Army officers at the 509th and White Sands thought it was the
Russians spying on the military’s first nuclear bomber base and its
guided-missile launching site.
By now Army Counter intelligence, this highly secret command sector
which in 1947 operated almost as much in the civilian sector as it
did in the military, had spun up to its highest alert and ordered a
full deployment of its most experienced crack World War II
operatives out to Roswell. CIC personnel had begun to arrive from
Washington when the first reports of strange radar blips were filed
through intelligence channels and kept coming as the reports
continued to pile up with increasing urgency over the next
forty-eight hours. Officers and enlisted men alike disembarked from
the transport planes and changed into civilian clothes for the
investigation into enemy activities on the area. They joined up with
base intelligence officers like Maj.

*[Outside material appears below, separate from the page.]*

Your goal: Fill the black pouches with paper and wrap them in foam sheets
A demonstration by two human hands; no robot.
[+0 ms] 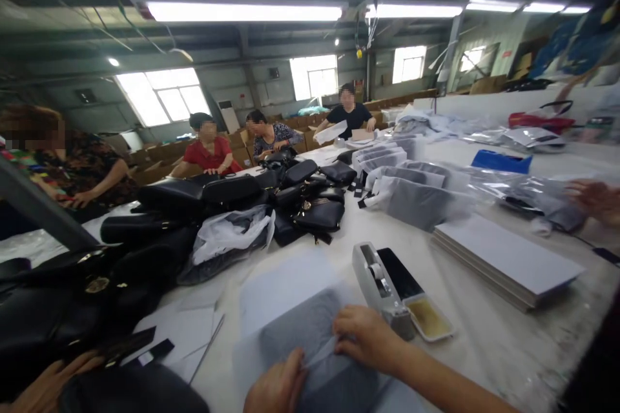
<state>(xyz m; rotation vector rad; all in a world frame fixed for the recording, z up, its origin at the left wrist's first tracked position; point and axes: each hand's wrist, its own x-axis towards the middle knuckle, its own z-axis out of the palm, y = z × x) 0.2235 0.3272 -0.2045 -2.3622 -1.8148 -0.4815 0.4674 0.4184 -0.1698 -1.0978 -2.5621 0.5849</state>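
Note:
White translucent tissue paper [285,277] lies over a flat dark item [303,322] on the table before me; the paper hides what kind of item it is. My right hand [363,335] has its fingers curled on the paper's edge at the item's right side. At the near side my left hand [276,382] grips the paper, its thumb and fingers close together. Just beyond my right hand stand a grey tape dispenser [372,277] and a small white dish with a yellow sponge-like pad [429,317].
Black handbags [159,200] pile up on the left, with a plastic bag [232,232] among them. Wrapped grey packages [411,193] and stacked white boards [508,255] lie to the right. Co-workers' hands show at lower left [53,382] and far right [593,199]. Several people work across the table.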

Jesse Marcel and Steve Arnold,
a Counter intelligence noncom who’d served at the Roswell base
during World War II when the first nuclear bombing mission against
Hiroshima was launched from there in August 1945, just about two
years earlier.
On the evening of July 4, 1947 (though the dates may differ
depending on who is telling the story), while the rest of the
country was celebrating Independence Day and looking with great
optimism at the costly peace that the sacrifice of its soldiers had
brought, radar operators at sites around Roswell noticed that the
strange objects were turning up again and looked almost as if they
were changing their shapes on the screen.
They were pulsating - it
was the only way you could describe it - glowing more intensely and
then dimly as tremendous thunderstorms broke out over the desert.

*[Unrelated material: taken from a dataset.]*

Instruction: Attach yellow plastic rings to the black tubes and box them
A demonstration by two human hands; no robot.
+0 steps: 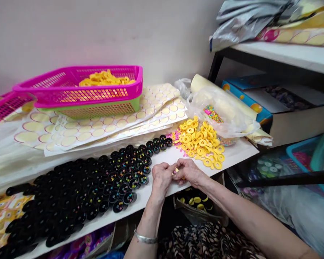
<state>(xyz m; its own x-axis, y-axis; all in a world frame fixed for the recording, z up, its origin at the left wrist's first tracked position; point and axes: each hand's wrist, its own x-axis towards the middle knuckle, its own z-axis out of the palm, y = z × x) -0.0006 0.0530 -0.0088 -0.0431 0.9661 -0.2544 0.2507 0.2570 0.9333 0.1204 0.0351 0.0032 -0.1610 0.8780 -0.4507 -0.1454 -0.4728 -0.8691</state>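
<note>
My left hand (161, 178) and my right hand (189, 172) meet at the front edge of the white tabletop. Pinched between their fingertips is a small yellow-and-pink piece (175, 171), mostly covered by the fingers. Just beyond my right hand lies a heap of yellow rings (201, 140), with tiny pink beads (175, 136) scattered at its left side. Left of my hands stand many small black cups (123, 189) in close rows. Coloured beads show inside the cups nearest me; those farther left look dark inside.
A pink basket (48, 97) with more yellow rings rests on sheets of round stickers (93, 131). Behind the heap are a clear plastic bag (226, 117) and a paper roll (218, 88). A shelf (286, 55) juts in at right. Below the table edge sits an open box (198, 212).
</note>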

Steve Arnold, posted to the Roswell airfield control tower that
evening, had never seen a blip behave like that as it darted across
the screen between sweeps at speeds over a thousand miles an hour.
All the while it was pulsating, throbbing almost, until, while the
skies over the base exploded in a biblical display of thunder and
lightning, it arced to the lower left hand quadrant of the screen,
seemed to disappear for a moment, then exploded in a brilliant white
fluorescence and evaporated right before his very eyes.
The screen was clear. The blips were gone. And as controllers looked
around at each other and at the CIC officers in the room, the same
thought arose in all their minds: An object, whatever it was, had
crashed. The military response was put into motion within seconds:
This was a national security issue - jump on that thing in the
desert and bring it back before anyone else could find it.
Even before the radar officer called the 509th base commander, Col.
William Blanchard, reporting that radar indicated the crash of an
unidentified aircraft to the north and west of Roswell, the CIC
dispatch team had already mobilized to deploy an immediate-response
crash-and-retrieval team to locate and secure the crash site. They
believed this was an enemy aircraft that had slipped through our
radar defense system either from South America or over the Canadian
border and had taken photos of top-secret military installations.
They also wanted to keep civilians away just in case, they said,
there was any radiation from the craft’s propulsion system, which
allowed it to make hairpin turns at three thousand miles an hour.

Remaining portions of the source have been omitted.